Pastries, for instance, are a monetary black hole unless you bake them yourself. We started out by engaging a pedigreed gentleman baker with Le Bernardin on his résumé. Hercule, as I'll call him, embodied every French stereotype in existence: He was jovial, enthusiastic, rude, snooty, manic-depressive, brilliant, and utterly unreliable. His croissants were buttery, flaky, not too big, and $1.25 wholesale. We sold them for $2 and threw away roughly 50 percent—in other words, we were making a negative quarter on each croissant. After a couple of months of this, we downgraded to a more Americanized version of the croissant (vast and pillowy). The new croissants ran 90 cents each and made us feel vaguely dirty. We sold them for the same $2. Ironically, their elephantine size meant that every time someone ordered a croissant with cheese, we had to load it up with twice as much Gruyère.

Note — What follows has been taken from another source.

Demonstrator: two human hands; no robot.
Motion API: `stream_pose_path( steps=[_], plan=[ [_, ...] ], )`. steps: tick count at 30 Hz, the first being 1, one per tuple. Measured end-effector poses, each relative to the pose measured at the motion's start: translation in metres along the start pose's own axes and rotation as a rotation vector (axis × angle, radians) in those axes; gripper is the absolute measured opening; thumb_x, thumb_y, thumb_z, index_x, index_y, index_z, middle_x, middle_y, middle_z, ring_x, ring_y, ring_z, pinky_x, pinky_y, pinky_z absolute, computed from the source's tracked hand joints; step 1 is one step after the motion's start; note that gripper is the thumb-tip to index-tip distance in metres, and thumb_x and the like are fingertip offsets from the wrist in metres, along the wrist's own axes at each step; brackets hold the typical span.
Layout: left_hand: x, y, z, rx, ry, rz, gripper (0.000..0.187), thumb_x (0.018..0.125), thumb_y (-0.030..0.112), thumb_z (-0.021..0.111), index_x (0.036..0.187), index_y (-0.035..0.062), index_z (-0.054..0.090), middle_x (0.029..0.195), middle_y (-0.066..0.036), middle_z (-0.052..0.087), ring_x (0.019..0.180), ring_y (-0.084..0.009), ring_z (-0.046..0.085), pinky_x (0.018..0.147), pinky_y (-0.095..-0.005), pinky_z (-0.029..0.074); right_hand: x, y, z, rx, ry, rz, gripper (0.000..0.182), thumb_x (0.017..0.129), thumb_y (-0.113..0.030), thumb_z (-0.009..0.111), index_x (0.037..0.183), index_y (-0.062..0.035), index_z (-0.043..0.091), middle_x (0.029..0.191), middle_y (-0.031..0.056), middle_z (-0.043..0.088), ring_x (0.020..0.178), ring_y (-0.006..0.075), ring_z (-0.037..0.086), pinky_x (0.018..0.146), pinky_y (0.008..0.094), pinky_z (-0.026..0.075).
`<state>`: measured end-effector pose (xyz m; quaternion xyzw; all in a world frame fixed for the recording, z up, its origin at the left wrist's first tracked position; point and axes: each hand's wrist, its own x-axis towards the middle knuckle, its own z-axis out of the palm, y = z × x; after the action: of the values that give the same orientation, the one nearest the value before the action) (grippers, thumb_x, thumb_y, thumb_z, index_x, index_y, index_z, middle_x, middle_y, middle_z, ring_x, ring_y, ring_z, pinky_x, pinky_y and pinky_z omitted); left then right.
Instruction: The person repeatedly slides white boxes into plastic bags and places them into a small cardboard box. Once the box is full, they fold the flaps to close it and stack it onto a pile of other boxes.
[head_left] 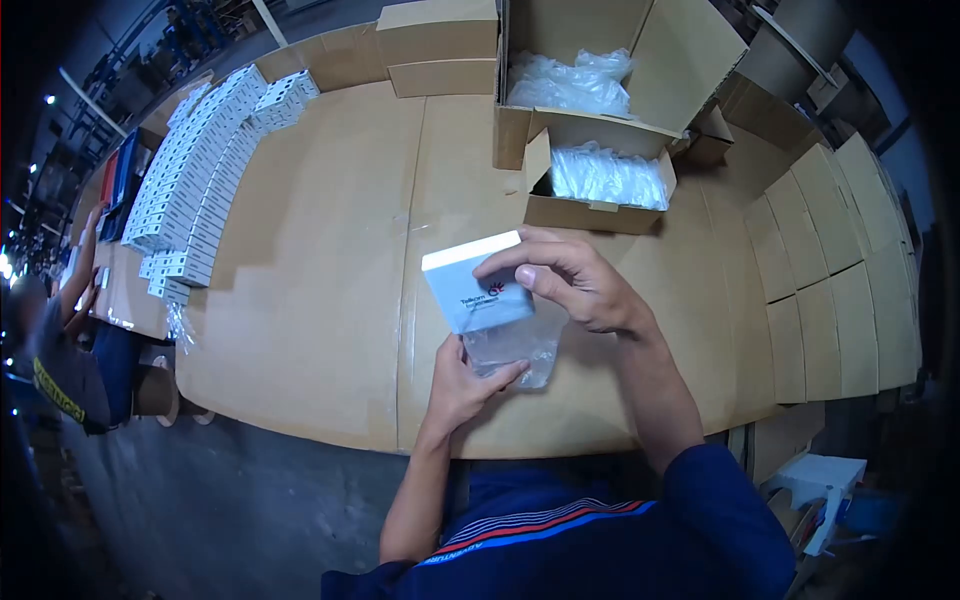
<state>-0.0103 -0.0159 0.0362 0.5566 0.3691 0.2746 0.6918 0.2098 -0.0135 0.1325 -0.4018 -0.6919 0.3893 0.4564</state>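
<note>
White flat cardboard box with dark and red print (pixel 448 288) is up in front of the person, over the counter covered in brown cardboard (pixel 330 270). Its low end meets a clear, soft plastic bag (pixel 542 352); how far it goes in, I cannot tell. The left hand (pixel 465 390) has its fingers closed on the bag, thumb on top. The right hand (pixel 590 285) has bent fingers on the front of the white box; I cannot tell if they squeeze it.

Just past the right hand sits a small open brown cardboard box (pixel 590 215), full of shiny clear plastic bags (pixel 605 178). It stands in the way of a bigger open brown box (pixel 511 145) behind it, with crumpled clear plastic (pixel 570 85) inside.

Far right, plain brown boxes (pixel 820 230) stand in a tall pile. On the left, a long stack of little white boxes with dark marks (pixel 195 175) runs along the side. Wide brown cardboard lies between that stack and the hands. A low brown cardboard wall (pixel 335 62) lines the far edge. The near edge is close to the person's tummy. Another person (pixel 75 365) is beyond the left edge.
</note>
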Motion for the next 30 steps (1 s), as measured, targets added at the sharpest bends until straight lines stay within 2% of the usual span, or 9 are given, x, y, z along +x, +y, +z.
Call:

Coffee was a different story—thanks to the trail blazed by Starbucks, the world of coffee retail is now a rogue's playground of jaw-dropping markups. An espresso that required about 18 cents worth of beans (and we used very good beans) was sold for $2.50 with nary an eyebrow raised on either side of the counter. A dab of milk froth or a splash of hot water transformed the drink into a macchiato or an Americano, respectively, and raised the price to $3. The house brew too cold to be sold for $1 a cup was chilled further and reborn at $2.50 a cup as iced coffee, a drink whose appeal I do not even pretend to grasp.

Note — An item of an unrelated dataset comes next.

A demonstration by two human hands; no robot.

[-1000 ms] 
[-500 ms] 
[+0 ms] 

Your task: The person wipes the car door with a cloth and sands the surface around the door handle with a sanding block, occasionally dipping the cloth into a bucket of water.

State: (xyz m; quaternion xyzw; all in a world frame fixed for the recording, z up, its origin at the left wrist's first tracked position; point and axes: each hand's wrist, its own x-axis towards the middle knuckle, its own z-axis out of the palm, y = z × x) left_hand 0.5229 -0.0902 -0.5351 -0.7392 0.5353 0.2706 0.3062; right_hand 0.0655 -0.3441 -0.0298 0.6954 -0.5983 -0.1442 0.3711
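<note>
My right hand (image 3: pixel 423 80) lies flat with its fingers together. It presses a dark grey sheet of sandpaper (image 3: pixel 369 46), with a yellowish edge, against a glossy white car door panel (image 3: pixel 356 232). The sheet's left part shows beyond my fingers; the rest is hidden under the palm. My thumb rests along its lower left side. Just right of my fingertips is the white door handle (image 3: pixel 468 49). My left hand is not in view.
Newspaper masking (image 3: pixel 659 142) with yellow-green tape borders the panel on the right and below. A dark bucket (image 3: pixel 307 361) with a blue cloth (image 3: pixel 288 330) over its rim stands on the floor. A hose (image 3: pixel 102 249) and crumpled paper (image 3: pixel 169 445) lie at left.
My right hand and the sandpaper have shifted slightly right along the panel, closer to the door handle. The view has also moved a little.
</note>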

But how much of it could we sell? Discarding food as a self-canceling expense at best, the coffee needed to account for all of our profit. We needed to sell roughly $500 of it a day. This kind of money is only achievable through solid foot traffic, but, of course, our cafe was too cozy and charming to pop in for a cup to go. The average coffee-to-stay customer nursed his mocha (i.e., his $5 ticket) for upward of 30 minutes. Don't get me started on people with laptops.

There was, of course, one way to make the cafe viable: It was written into the Golden Rule itself. My wife Lily and I could work there, full-time, save on the payroll, and gerrymander the rest of the budget to allow for lower sales. Guess what, dear dreamers? The psychological gap between working in a cafe because it's fun and romantic and doing the exact same thing because you have to is enormous. Within weeks, Lily and I—previously ensconced in an enviably stress-free marriage—were at each other's throats. I hesitate to say which was worse: working the same shift or alternating. Each option presented its own small tortures. Two highly educated professionals with artistic aspirations have just put themselves—or, as we saw it, each other—on $8-per-hour jobs slinging coffee. After four more months, we grew suspicious of each other's motives, obsessively kept track of each other's contributions to the cause ("You worked three days last week!"), and generally waltzed on the edge of divorce. The marriage appears to have been saved by a well-timed bankruptcy.

Looking back, we (incredibly) should have heeded the advice of bad-boy chef Anthony Bourdain, who wrote our epitaph in Kitchen Confidential: "The most dangerous species of owner ... is the one who gets into the business for love."